▼▼▼
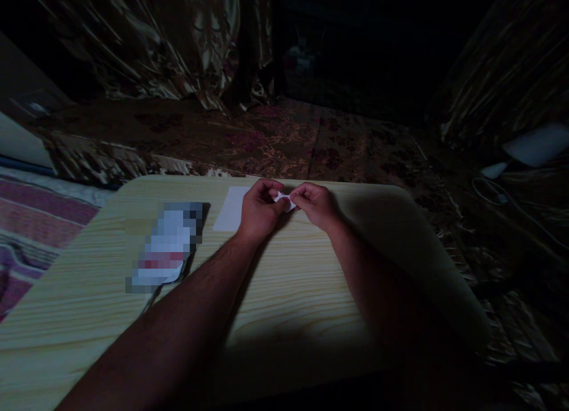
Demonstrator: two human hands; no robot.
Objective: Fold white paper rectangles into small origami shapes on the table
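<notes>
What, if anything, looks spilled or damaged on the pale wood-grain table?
Nothing stands out. The left hand and right hand pinch a small white paper piece; the white paper sheet lies partly behind them. The pixelated grey-white object can't be judged.

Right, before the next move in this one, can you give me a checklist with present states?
1. Left hand gripping the small white piece: ok.
2. Right hand gripping it too: ok.
3. White sheet fully visible on the table: not ok, left hand partly covers it.
4. Pixelated item apart from both hands: ok.
5. Bright lighting: not ok, dim.
6. Small white piece's full shape: cannot tell, fingers cover it partly.
</notes>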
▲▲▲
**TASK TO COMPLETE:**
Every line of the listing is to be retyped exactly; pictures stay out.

**EXERCISE RESPONSE:**
Demonstrator: two human hands; no robot.
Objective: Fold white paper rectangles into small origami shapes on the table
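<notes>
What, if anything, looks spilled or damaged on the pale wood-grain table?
Nothing stands out. The left hand and right hand pinch a small white paper piece; the white paper sheet lies partly behind them. The pixelated grey-white object can't be judged.

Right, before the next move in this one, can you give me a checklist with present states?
1. Left hand gripping the small white piece: ok.
2. Right hand gripping it too: ok.
3. White sheet fully visible on the table: not ok, left hand partly covers it.
4. Pixelated item apart from both hands: ok.
5. Bright lighting: not ok, dim.
6. Small white piece's full shape: cannot tell, fingers cover it partly.
</notes>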

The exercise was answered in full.